ÜST AKIL, SEÇİMLER VE BATININ TAVRI

0

“Üst akıl kavramı soyut gerçekliği örten olayları Hegelci nesnel idealizm mantığı çerçevesinde değerlendirenlerin tercih ettiği bir kavramdır.”

28 Mayıs 2023’te yapılan seçimleri üzerine gizemleştirici yaklaşımların ortaya konulması bu yazının yazılmasını zorunlu kıldı. Öncelikle ana akım medya tarafından sıklıkla kullanılan “üst akıl” kavramı çerçevesinden kendisini muhalif konumlandıranlar tarafından da yapılmaya başlandı. Üst akıl kavramı soyut gerçekliği örten olayları Hegelci nesnel idealizm mantığı çerçevesinde değerlendirenlerin tercih ettiği bir kavramdır. Açıklanamayan olguyu açıkladığı yanılsaması içine sürüklemektedir insanı. Öyle ki bu kavramı kullananlar rasyonel akla önem verdiklerini söyleseler de kullandıkları kavram irrasyonel dünyanın perspektifine bizi mahkûm etmektedir. Üst akıl kavramı gerçekliğin ne olduğunu ortaya koymaktan çok gerçekliği örtmektedir. Uluslararası sistemi teolojik bir temelde değerlendirmeye yöneltmektedir. Bu kavram dünyayı yöneten bir akıl olduğunu, büyük ve etkileyici bu aklın her şeye gücünün yettiğini ve her şeyi belirlediği varsayımına dayanmaktadır. Bu kadar güçlü üst aklı karşısında izler kitle edilgen konuma sürüklenmektedir. Sonuçta bu varsayım “biz kimiz ki; gücümüz neye yeter ki” kabulüne yol açar. Bireyin, devletlerin, halkların iradelerini aracılığıyla ortaya koyabilecekleri gerçeğini de ret eder. Üst akıl kavramı teslimiyete yol açar.
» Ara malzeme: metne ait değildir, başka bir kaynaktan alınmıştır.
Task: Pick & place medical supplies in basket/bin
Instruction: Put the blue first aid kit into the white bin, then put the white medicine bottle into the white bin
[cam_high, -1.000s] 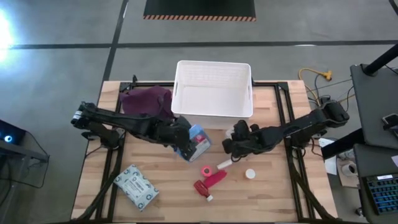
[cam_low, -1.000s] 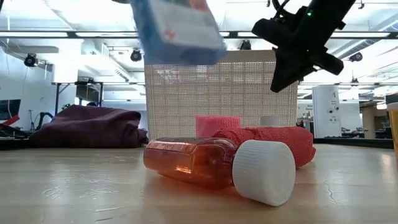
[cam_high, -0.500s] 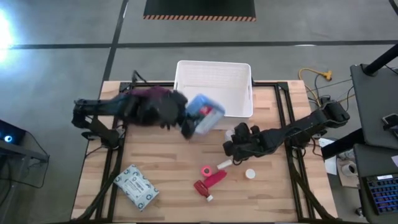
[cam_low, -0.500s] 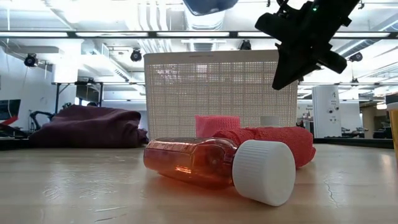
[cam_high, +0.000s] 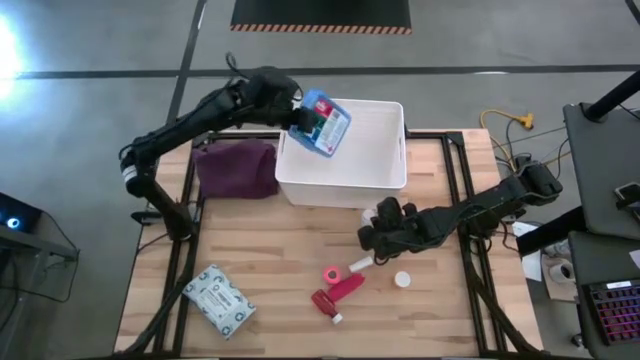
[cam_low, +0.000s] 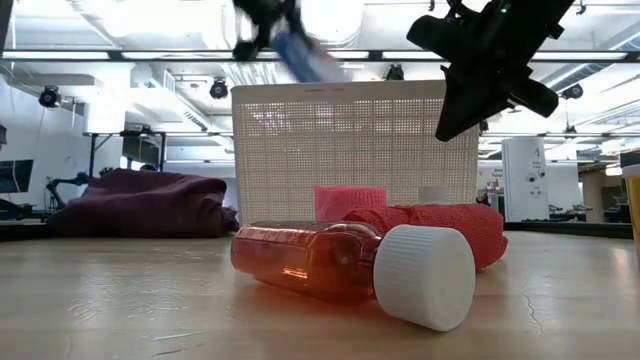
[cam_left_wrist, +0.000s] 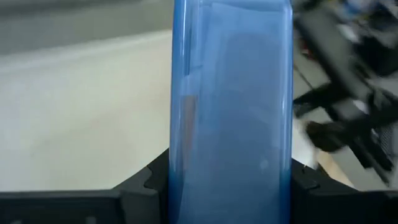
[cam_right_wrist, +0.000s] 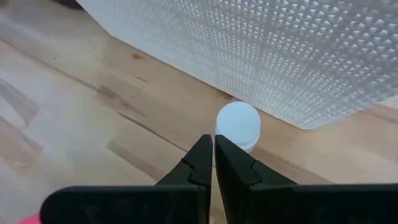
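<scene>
Hanging in left claw (cam_high: 300, 115): blue box (cam_high: 322, 125)

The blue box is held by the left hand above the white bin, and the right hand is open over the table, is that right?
Not quite. The left hand does hold the blue box above the white bin, but the right hand is shut and empty, as the right wrist view shows, near a small white bottle.

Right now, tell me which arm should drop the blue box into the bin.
Left. The left gripper already holds the blue box above the bin, over its near-left corner. The right gripper is shut and empty, in front of the bin beside a white bottle.
</scene>
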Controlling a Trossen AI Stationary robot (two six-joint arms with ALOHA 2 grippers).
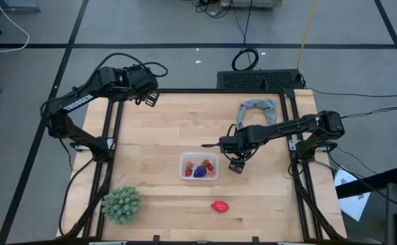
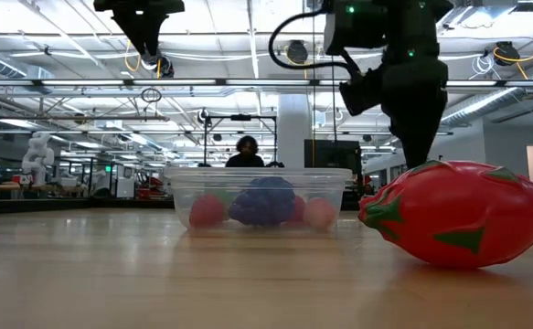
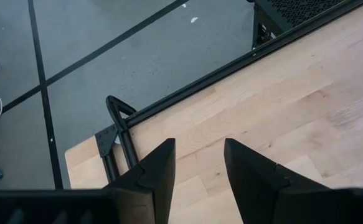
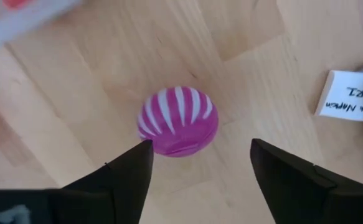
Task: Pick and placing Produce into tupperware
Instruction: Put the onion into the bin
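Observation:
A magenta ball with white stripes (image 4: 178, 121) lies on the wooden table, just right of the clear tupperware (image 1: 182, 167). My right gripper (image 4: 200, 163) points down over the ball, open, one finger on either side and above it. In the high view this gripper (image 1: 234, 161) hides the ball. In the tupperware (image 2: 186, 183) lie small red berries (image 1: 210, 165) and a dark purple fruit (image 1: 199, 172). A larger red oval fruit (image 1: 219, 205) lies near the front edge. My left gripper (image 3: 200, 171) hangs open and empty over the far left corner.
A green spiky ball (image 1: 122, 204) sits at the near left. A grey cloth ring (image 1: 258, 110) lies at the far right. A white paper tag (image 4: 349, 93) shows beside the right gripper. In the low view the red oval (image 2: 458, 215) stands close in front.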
Oysa üst akıl kavramı yerine yaşananları açıklayabilecek kavram ekonomi-politikte mevcuttur: Emperyalizm. Gününüzde yaşanan olgu ise Yeni emperyalizmdir. Bir kavram yerine başka bir kavram ileri sürmek var olan gerçekliğin adlandırılması açısından yeterli midir? Üst akıl kavramı teolojinin alanına girmektedir. Yeni emperyalizm kavramı ise uluslararası sistemde hegemonyanın nasıl kurulduğunu ülkeler artasında artı-değerin, sömürünün nasıl işlediğine gönderme yapmaktadır. Üst akıl ne kadar olgunun üstünü örtmekteyse yeni emperyalizm kavramı da günümüzde uluslararası sermayenin ülkeler arasında nasıl akışkan olduğu (Marx’ın kâr oranlarının düşmesi durumunda sermayenin başka ülkelere yönelmesi olarak ifade ettiği sermayenin azami kârlılık yasası)  ülkelerin rant alanlarına nasıl yöneldiği 40 yıldır dünyada ve bu ülkede yazılıp çiziliyor. Bu gerçekleri ifade etmeden emperyalizm kavramı yerine üst akıl demek 20’inci yüzyılın başında emperyalizme ilk mücadeleyi veren başta Mustafa Kemal olmak üzere Cumhuriyet’in kurucu kadrolarına Kurtuluş Savaşı’nda yer alan atalarımıza da haksızlıktır.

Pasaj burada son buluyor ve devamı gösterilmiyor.